2

So, I've been looking for a variety of sources to answer my question the last few day and thus have found nothing that's worked for me. I'll preface this further by saying that in regards to PHP and Javascript I started learning them like a week ago. I also understand that there will likely be better ways to format/write the code I'm about to post so please bear with me! :)

Essentially, I am trying to use a page name play.php in combination with AJAX to echo MYSQL queries back onto the page inside certain page elements.

So the code for main.js which is linked directly to play.php. I've tried about three different way that I've seen in various answers and have not gotten the information I wanted.

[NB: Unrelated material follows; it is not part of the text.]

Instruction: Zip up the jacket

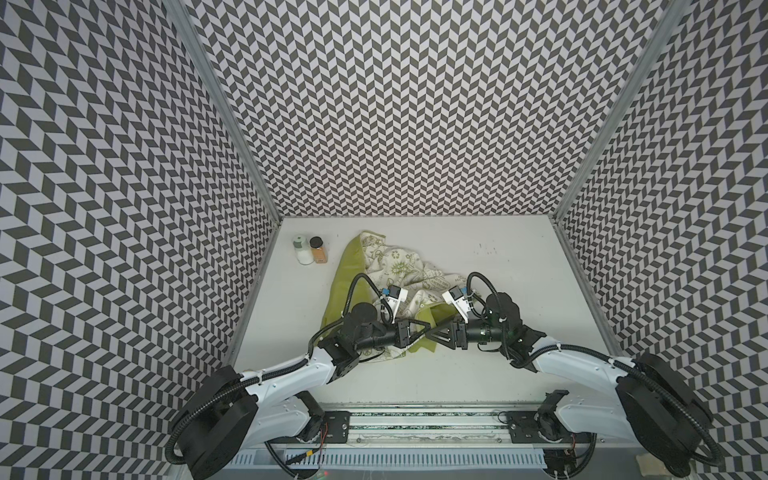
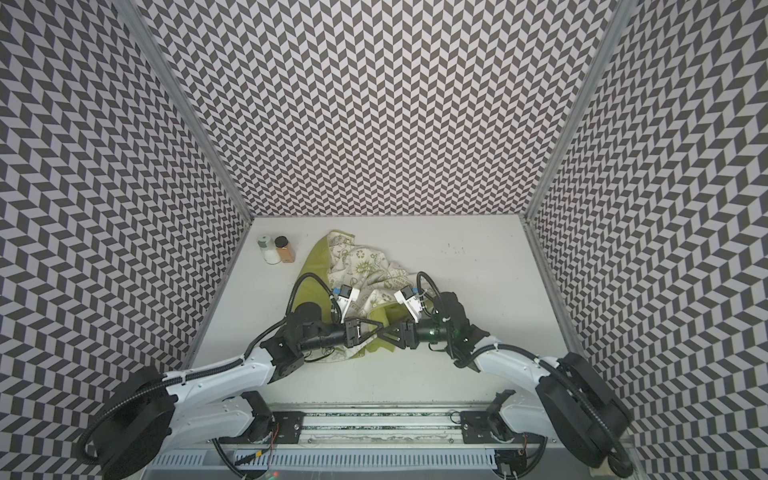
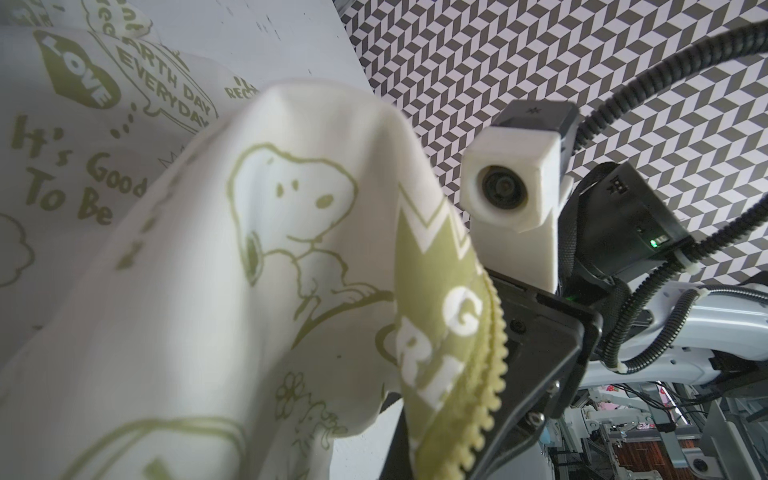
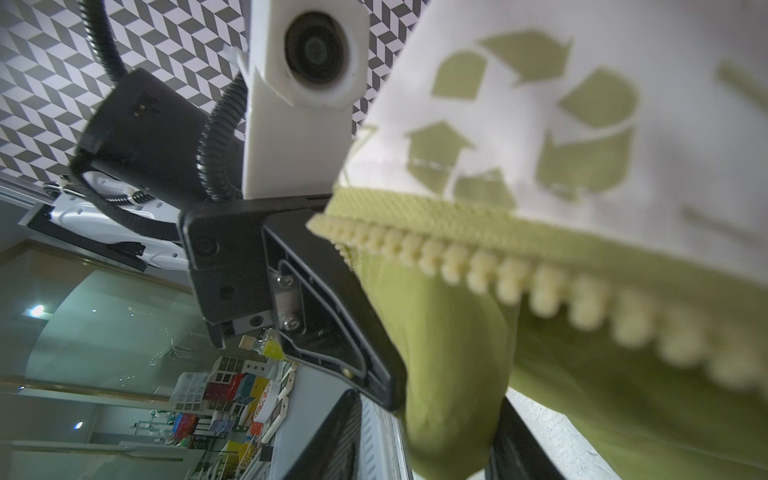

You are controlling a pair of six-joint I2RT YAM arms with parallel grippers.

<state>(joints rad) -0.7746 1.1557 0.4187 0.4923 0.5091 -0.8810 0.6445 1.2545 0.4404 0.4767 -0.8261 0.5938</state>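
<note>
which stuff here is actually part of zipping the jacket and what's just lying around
Part of the job: the jacket, zipper teeth, left gripper, right gripper.
Just lying about: white bottle, brown spice jar, both standing apart from the jacket.

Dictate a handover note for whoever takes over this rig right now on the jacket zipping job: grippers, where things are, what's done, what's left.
Left gripper: shut on the green near edge of the jacket, holding it raised.
Right gripper: tip to tip with the left one at the same fabric; whether it grips is unclear.
Jacket: crumpled left of centre on the table, printed lining up.
Done: nothing zipped. The zipper teeth show as an open, unjoined row in both wrist views.
Left: find the slider (not visible), bring both zipper sides together, then pull it closed.
</note>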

I either get no response or I get undefined in all of them.

    function selectChar(uname, cname) 
{   
    var data = {
        username : uname,
        charname : cname
    };
    $.ajax({
        data : data,
        type : 'Get',
        url : 'start.php',
        dataType:"json",
        success : function (result) { 
        var data_character = JSON.parse(result);
        var cnamediv = document.getElementById('charactername');
        cnamediv.innerHTML = "";
        cnamediv.innerHTML = data_character[0].name;
        }
    }); 
}

The one above I see most often and the one below I just found earlier today. I get undefined when I attempt to call the array.

function selectChar(uname, cname) 
{
    $.get("start.php?username="+uname+"&charname="+cname).done(function(data_character){
        var cnamediv = document.getElementById('charactername');
        cnamediv.innerHTML = "";
        cnamediv.innerHTML = data_character[0].name;
    });
}

and finally the PHP code that queries the database and echos the data back.

<?php
    $conn = new mysqli($hostname,$username,$dbpassword, $dbname);

    if(!$conn) {
        die('Could not connect: ' . mysql_error());
    }

    $username = $_GET['username'];
    $charname = $_GET['charname'];

    $sql = "SELECT `id`, `username` FROM `users` WHERE `username` ='$username'";
    $result = mysqli_query($conn,$sql);

    //Send the array back as a JSON object
    echo json_encode($result);
?>

I'm not looking for someone to do work for me but I do require some guidance here. What would be an appropriate way to make this work? Is my code terribly incorrect? Am I missing an aspect of this altogether? Please, I would really seriously appreciate any help someone could give me!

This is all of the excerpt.